= Lhota =

Lhota is a Czech geographical name. It is the most common name for villages in the Czech Republic.

==Geography==
There are 309 villages that contain Lhota or Lhotka (which is a diminutive of Lhota) in their name, which makes it the most common name of villages in the Czech Republic. In addition, there are dozens of villages with derivations of those names (Lhotice, Lhoty, Lhůta and Lhůty in the Czech Republic, Lehota and Lehôtka in Slovakia). The largest Lhotas are Dolní Lhota and Komorní Lhotka in the Moravian-Silesian Region, and Francova Lhota and Ostrožská Lhota in the Zlín Region, all of which have about 1,500 inhabitants.

==History and etymology==
Lhotas were founded during the Middle Ages colonization in Bohemia, Moravia and Slovakia. Most of them were founded in the 13th century and the first half of the 14th century. The name was first mentioned in 1199, but this first documented Lhota was later renamed Svatý Jiří.

The inhabitants of newly-founded villages had obligations towards suzerains, but those duties were usually suspended for a certain period (such as 5–8 years) as a compensation for felling of forests and making the land available for agriculture. The period used to be called "lhóta" (i.e. 'grace period') and often became a part of the village name.

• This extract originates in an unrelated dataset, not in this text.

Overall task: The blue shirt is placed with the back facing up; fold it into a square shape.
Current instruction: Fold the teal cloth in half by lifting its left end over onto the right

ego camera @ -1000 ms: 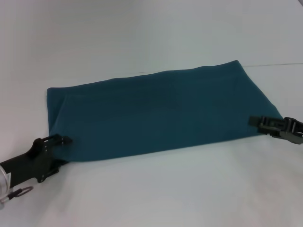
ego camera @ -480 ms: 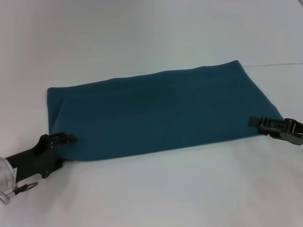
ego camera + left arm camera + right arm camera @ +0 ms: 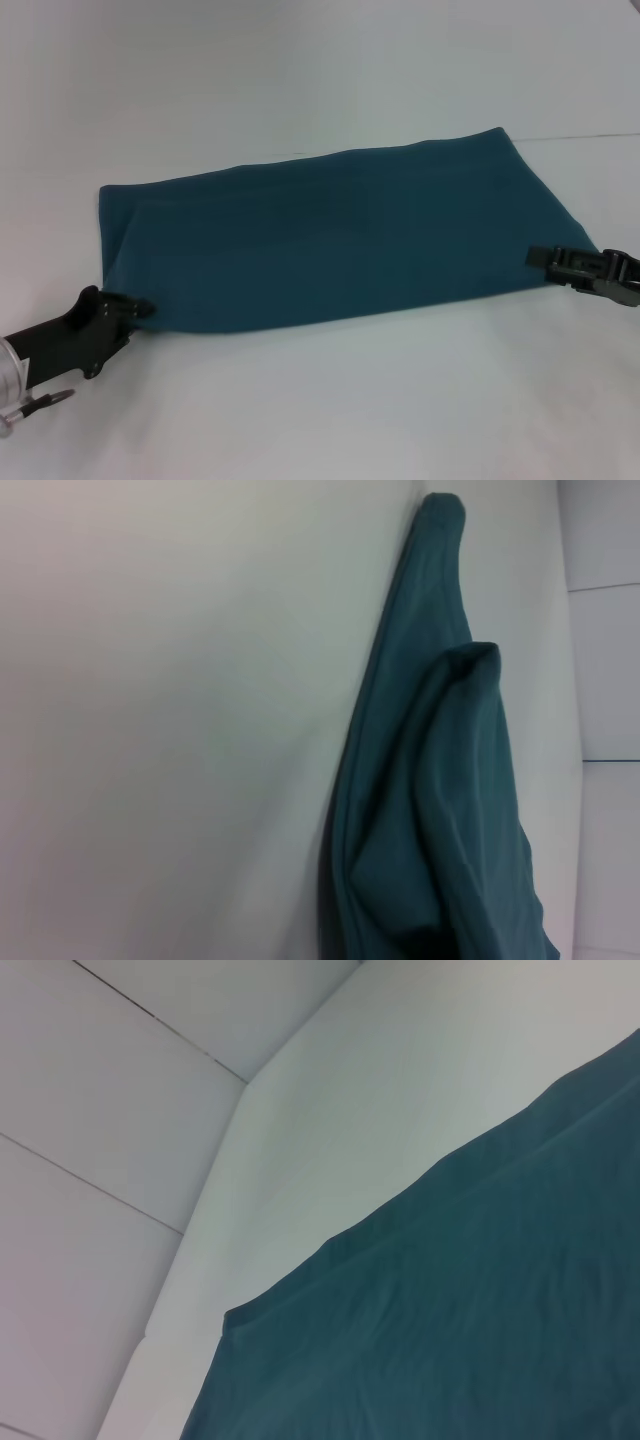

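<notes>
The blue shirt (image 3: 340, 240) lies on the white table as a long folded band with its plain side up, running from far left to right. My left gripper (image 3: 143, 306) is at the band's near left corner, touching its edge. My right gripper (image 3: 537, 257) rests at the band's near right corner, over the cloth edge. The left wrist view shows a bunched fold of the shirt (image 3: 440, 800) close up. The right wrist view shows a flat stretch of the shirt (image 3: 470, 1310) and its edge.
The white table (image 3: 330, 400) spreads around the shirt on all sides. A thin dark seam line (image 3: 590, 136) runs along the table at the far right.
My left gripper has shifted a little towards me along the shirt's near left corner, and that corner has drawn in slightly. My right gripper has hardly moved.
</notes>
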`<state>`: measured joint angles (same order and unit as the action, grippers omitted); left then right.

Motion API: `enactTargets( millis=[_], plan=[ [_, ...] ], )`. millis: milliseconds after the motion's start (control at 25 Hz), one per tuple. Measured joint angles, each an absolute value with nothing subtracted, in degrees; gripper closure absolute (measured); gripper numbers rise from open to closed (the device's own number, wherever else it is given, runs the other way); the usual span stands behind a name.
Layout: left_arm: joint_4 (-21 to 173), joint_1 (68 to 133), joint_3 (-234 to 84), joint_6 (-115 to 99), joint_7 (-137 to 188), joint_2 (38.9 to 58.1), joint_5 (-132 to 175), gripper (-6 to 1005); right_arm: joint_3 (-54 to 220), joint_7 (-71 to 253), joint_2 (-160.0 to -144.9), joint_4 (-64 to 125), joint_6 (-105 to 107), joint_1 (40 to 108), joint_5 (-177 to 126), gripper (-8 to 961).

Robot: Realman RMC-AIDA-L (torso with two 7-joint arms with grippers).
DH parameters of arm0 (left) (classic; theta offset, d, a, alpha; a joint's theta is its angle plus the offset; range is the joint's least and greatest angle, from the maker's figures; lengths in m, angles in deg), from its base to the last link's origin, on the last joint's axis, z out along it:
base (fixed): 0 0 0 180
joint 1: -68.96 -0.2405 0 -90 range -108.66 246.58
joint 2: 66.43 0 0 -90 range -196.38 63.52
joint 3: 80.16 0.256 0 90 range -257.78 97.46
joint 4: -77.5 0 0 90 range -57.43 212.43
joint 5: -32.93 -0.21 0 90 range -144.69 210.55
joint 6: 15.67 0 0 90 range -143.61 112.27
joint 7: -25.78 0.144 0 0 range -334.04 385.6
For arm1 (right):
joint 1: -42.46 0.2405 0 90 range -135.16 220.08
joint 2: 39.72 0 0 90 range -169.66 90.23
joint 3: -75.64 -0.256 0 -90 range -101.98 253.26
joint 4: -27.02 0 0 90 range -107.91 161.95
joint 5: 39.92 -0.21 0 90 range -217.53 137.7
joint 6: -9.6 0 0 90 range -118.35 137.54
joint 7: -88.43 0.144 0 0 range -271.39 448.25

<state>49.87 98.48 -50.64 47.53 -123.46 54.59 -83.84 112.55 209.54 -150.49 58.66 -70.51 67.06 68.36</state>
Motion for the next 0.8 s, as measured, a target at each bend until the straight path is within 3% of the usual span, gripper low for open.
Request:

The villages were usually established by local inhabitants: lower noblemen close to their own village. The name of the founder, usually of a Slavic origin, became sometimes a part of village name such as Vlachova Lhota ("Vlach's Lhota"). In other cases, the adjective in village name relates to its size (Dlouhá Lhota = "Long Lhota") or other characteristics (Dolní Lhota = "Lower Lhota", Písková Lhota = "Sandy Lhota").